§ Prompt
Excluding all pictures, please output the listing exactly.

§ Material provided
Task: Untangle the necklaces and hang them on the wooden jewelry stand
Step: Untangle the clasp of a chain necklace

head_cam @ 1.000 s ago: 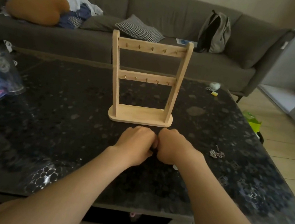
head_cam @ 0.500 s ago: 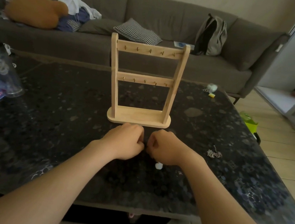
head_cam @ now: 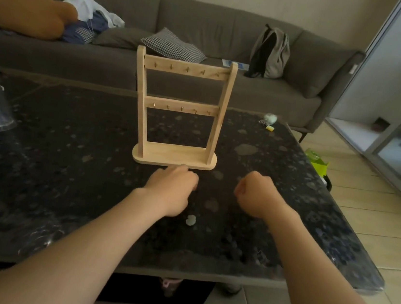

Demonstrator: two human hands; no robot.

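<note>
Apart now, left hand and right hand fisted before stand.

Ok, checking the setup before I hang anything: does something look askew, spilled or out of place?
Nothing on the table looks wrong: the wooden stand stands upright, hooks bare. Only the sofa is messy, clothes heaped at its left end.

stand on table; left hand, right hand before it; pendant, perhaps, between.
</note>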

§ Answer to this exercise
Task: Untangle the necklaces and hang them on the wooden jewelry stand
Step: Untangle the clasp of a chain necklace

head_cam @ 1.000 s ago: 
head_cam @ 0.500 s ago: 
head_cam @ now: 

Demonstrator: two human hands; no robot.

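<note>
Apart now, left hand and right hand fisted before stand.

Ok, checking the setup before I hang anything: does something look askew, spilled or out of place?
Nothing on the table looks wrong: the wooden stand stands upright, hooks bare. Only the sofa is messy, clothes heaped at its left end.

stand on table; left hand, right hand before it; pendant, perhaps, between.
</note>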

The output above is complete.